Almost nine years ago, Jessica Torres launched a style blog to help build her resume as an aspiring fashion journalist. A self-described plus-sized Latina from the Bronx, she didn’t see herself reflected among staffers at the magazine where she interned. She eventually came to the conclusion that the path to success would require striking out on her own.

Today, Torres has 138,000 Instagram followers. Instead of writing stories, she’s paid by the likes of Sephora and Ugg to promote their products, raking in as much as $25,000 for posts and projects on behalf of some brands. But Torres isn’t your typical online influencer: she’s part of a wave of Latinas looking to expand their online footprint and boost corporate respect for one of the largest U.S. consumer demographics.

Especially in the realm of beauty products, Hispanics are increasingly driving and shaping the industry as consumers and business owners. In 2020, Latinos spent 13% more than the average shopper on beauty and personal care, according to research firm NielsenIQ. And there’s a growing number of internet personalities and Hispanic-owned startups getting the message out, from influencer Mariale Marrero and her 6 million Instagram followers to Treslúce Beauty, a makeup brand launched in June by Billboard top 5 Latin female artist Becky G.

Now 31, Torres finally does see herself—she’s part of a burgeoning group of Hispanic entrepreneurs and social media stars. “It’s been really cool to see how much power Latinos are having—and taking,” Torres, who is Ecuadorian-American, said. “It’s game changing.”

This growing prominence in the retail space has accelerated a push to dispel media portrayals that often ignore the diversity and evolving identity of Latinos. Hispanics boast a wide range of skin tones and hair types, which means that no single commercial approach can meet all beauty needs.

“There’s still a lot of education that needs to be done,” said Marrero, who was born in Venezuela and last year launched an eye and cheek palette in collaboration with Too Faced. She said there’s still an outdated idea “of what a Hispanic or Latina has to look like.”

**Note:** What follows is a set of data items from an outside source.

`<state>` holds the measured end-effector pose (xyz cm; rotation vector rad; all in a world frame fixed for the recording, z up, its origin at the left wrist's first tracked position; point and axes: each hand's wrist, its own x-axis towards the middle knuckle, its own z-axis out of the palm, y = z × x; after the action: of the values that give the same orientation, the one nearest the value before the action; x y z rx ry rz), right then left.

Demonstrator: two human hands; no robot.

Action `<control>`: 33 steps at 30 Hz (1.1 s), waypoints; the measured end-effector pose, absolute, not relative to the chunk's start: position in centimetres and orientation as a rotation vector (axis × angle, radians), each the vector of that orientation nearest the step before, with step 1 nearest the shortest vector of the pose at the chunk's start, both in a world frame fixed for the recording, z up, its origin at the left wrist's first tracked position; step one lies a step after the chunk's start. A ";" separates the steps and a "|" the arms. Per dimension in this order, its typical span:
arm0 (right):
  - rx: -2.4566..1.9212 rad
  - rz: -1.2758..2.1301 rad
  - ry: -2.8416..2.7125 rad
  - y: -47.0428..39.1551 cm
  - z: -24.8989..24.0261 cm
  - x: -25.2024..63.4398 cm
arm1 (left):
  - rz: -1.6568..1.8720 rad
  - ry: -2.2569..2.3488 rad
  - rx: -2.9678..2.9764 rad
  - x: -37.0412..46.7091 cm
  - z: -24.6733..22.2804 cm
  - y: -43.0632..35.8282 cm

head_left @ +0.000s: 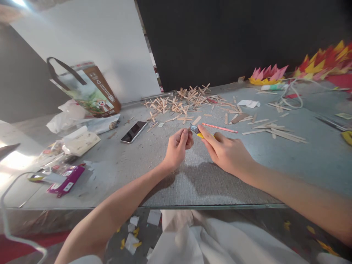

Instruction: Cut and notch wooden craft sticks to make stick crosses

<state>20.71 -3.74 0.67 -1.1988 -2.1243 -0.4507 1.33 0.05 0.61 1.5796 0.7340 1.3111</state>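
Near the middle of the grey table [132,165], my right hand [224,150] is wrapped round a yellow-handled cutter [195,129], its metal end pointing left toward my left hand. My left hand [178,146] is closed in a pinch, close to the cutter's tip; what it holds is mostly hidden by the fingers and too small to name. A pink striped pencil [220,128] lies just beyond my right hand. Behind both hands spreads a pile of wooden sticks [189,99], many joined in crosses. Flat loose sticks [286,134] lie to the right.
A phone [134,132] lies left of my hands. Farther left are a printed bag [93,90], plastic packaging and a purple box [66,179]. Pink and yellow paper shapes [268,75], a white cable and scissors [334,125] are at the right. Paper scraps lie on the floor.
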 end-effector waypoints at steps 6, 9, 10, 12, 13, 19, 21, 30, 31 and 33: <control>-1.028 0.090 -1.960 -3.4 0.7 21.2 | 1.315 0.784 1.602 1.5 1.0 -0.4; -1.061 0.341 -1.807 -3.2 0.7 21.2 | 1.287 0.804 1.626 1.3 0.9 -0.2; -1.071 0.428 -1.742 -3.1 0.7 21.2 | 1.266 0.806 1.638 1.2 0.8 -0.1; -1.081 0.586 -1.619 -2.8 0.8 21.2 | 1.199 0.821 1.668 1.0 0.7 0.1; -1.089 0.637 -1.578 -2.7 0.8 21.2 | 1.157 0.836 1.685 0.9 0.8 0.1; -1.135 0.652 -1.591 -2.2 1.3 21.4 | 0.982 0.880 1.732 0.5 1.0 -0.1; -1.103 0.706 -1.600 -2.1 1.3 21.4 | 0.986 0.869 1.694 0.4 1.1 0.1; -1.067 0.722 -1.580 -2.4 0.4 20.6 | 1.259 0.654 1.125 2.3 1.0 -0.1; -1.069 0.692 -1.599 -2.5 0.3 20.4 | 1.282 0.657 1.140 2.5 0.8 -0.2; -1.075 0.645 -1.652 -2.5 0.2 20.2 | 1.311 0.681 1.197 2.8 0.5 -0.4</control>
<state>20.24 -2.46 0.16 -1.0754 -1.6523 0.6450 2.80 -0.36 0.47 1.1973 0.6806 1.3113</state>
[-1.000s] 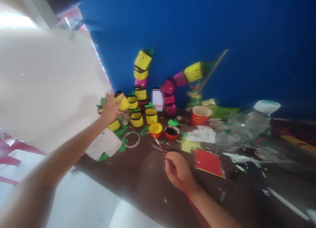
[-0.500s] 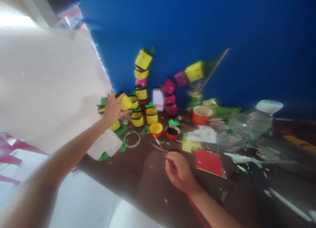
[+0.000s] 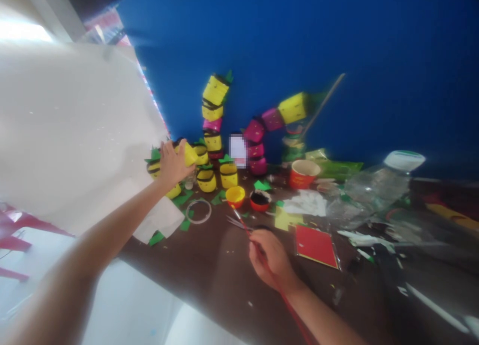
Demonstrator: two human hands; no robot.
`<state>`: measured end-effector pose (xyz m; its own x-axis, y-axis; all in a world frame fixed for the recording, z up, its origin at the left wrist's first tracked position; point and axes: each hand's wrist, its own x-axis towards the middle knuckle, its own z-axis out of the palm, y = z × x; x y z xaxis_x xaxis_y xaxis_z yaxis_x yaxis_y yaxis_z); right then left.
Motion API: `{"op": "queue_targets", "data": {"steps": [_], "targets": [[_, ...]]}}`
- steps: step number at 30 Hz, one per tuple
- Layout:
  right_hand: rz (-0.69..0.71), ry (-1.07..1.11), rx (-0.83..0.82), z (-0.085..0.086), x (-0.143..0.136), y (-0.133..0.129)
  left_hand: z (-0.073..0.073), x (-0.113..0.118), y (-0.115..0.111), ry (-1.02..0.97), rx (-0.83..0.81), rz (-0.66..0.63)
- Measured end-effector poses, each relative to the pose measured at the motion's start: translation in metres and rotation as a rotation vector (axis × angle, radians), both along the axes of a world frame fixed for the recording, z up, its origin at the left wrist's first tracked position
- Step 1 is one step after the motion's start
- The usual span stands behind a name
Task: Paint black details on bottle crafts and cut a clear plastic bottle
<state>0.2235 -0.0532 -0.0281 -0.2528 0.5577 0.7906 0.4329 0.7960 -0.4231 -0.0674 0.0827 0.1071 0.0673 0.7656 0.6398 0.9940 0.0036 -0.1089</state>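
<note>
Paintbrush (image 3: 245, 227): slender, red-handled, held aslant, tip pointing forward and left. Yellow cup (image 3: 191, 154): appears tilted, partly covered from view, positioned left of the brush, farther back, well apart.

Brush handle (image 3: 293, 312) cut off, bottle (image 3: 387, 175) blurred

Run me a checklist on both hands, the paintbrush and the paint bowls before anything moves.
1. Long, thin red-handled paintbrush gripped in the right hand: ok.
2. Yellow cylindrical cup with a black rim held in the left hand: ok.
3. Small round orange-red bowl of yellow paint uncovered: ok.
4. Small round red bowl of black paint uncovered: ok.
5. Grey metal scissors well clear of the right hand: not ok, right beside its fingers.
6. Brush tip loaded: cannot tell, blurred.
</note>
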Motion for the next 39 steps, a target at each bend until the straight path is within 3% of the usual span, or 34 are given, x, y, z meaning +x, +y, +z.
{"op": "queue_targets", "data": {"steps": [19,31,39], "targets": [[0.003,0.000,-0.001,-0.003,0.000,0.000,0.009,0.005,0.009,-0.120,-0.044,0.096],[-0.006,0.009,0.009,0.003,-0.001,-0.001,0.012,-0.005,0.010,-0.041,0.020,-0.030],[0.009,0.006,-0.006,-0.001,0.001,0.001,0.017,-0.006,-0.008,0.053,0.098,-0.188]]}}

Natasha Pongonis is the chief executive officer of multicultural consumer research firm O.Y.E. and a partner at marketing agency Nativa. She said most advertisements featuring Hispanic models don’t reflect the wide spectrum of Latino looks, like hairstyles ranging from locks in tight curls to pin-straight. The range of shades for certain skincare and makeup products also remains limited, while marketing campaigns by big skincare companies often feature models with lighter complexions, Pongonis said.

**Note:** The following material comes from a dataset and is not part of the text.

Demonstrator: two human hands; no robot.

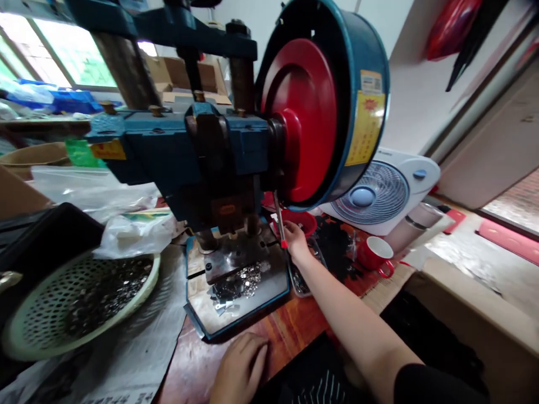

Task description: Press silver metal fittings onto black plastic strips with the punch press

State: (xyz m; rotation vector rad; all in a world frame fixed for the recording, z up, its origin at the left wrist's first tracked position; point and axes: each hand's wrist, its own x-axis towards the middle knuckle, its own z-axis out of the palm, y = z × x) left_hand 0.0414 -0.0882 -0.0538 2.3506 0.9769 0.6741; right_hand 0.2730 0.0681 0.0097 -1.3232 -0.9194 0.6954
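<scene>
Bright windows fill the upper left of the frame, and a pale wall stands behind your reddish wooden table [191,359]. Across the upper and middle part of the frame stands a blue press [168,140] with a big red wheel [303,120] on its right side. On its base [252,311], just below the centre, small shiny metal pieces [250,280] lie loose in front of a metal block [233,255]. Your right hand [295,241] reaches in from the lower right to a thin rod [278,216] with a red piece near its lower end; your fingertips are beside it, but you cannot tell whether they grip it. Just behind those fingers is a red bowl [304,222], and beneath your wrist sits a clear tray [301,285] of small parts. Your left hand [242,362] rests palm down at the bottom centre, in front of the base, fingers loosely bent and thumb slightly apart. At the left, a pale green basket [37,314] holds many dark little parts [107,289]. Over to the right are a red mug [373,255] and a white fan [379,193], with an open cardboard box [501,348] at the lower right.
</scene>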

Representation of Hispanics in content across platforms was 6% in 2020, according to analytics company Nielsen, even though they make up almost 19% of the U.S. population. And when Hispanics do appear online or in a magazine, they’re often depicted as “exotic,” according to Deyanira Rojas-Sosa, an associate professor at the State University of New York at New Paltz.

Indigenous and Afro-Latino people in particular get little representation in personal care and makeup ads, said Danielle Alvarez, founder of public relations firm The Bonita Project.

Despite the rise of Hispanic-owned brands, they’re still a small part of the beauty market. In a recent panel featuring Latino entrepreneurs by think tank Ready to Beauty, 88% said improved access to capital was critical to expanding the sector. But some entrepreneurs are done waiting for investors.

“I think many people are going ‘well, what the heck?’ I might as well just do it myself,’” said Margarita Arriagada, who served as Sephora’s chief merchant for nine years.

Arriagada, 68, launched refillable-lipstick company Valdé Beauty in the fall of 2020. The name is an homage to her mother, Carolina Valdelomar, who immigrated with her children from Peru. She always wore lipstick as a “glamorous coat of armor” while working three jobs to make ends meet, Arriagada said.

Bloomberg Digital: Why Skin Lightening Is Big Business In Some Parts of the World

Then there’s Latina music star Rebbeca Marie Gomez, better known as Becky G. Her song “Mayores,” featuring Puerto Rican sensation Bad Bunny, has racked up more than two billion views on YouTube.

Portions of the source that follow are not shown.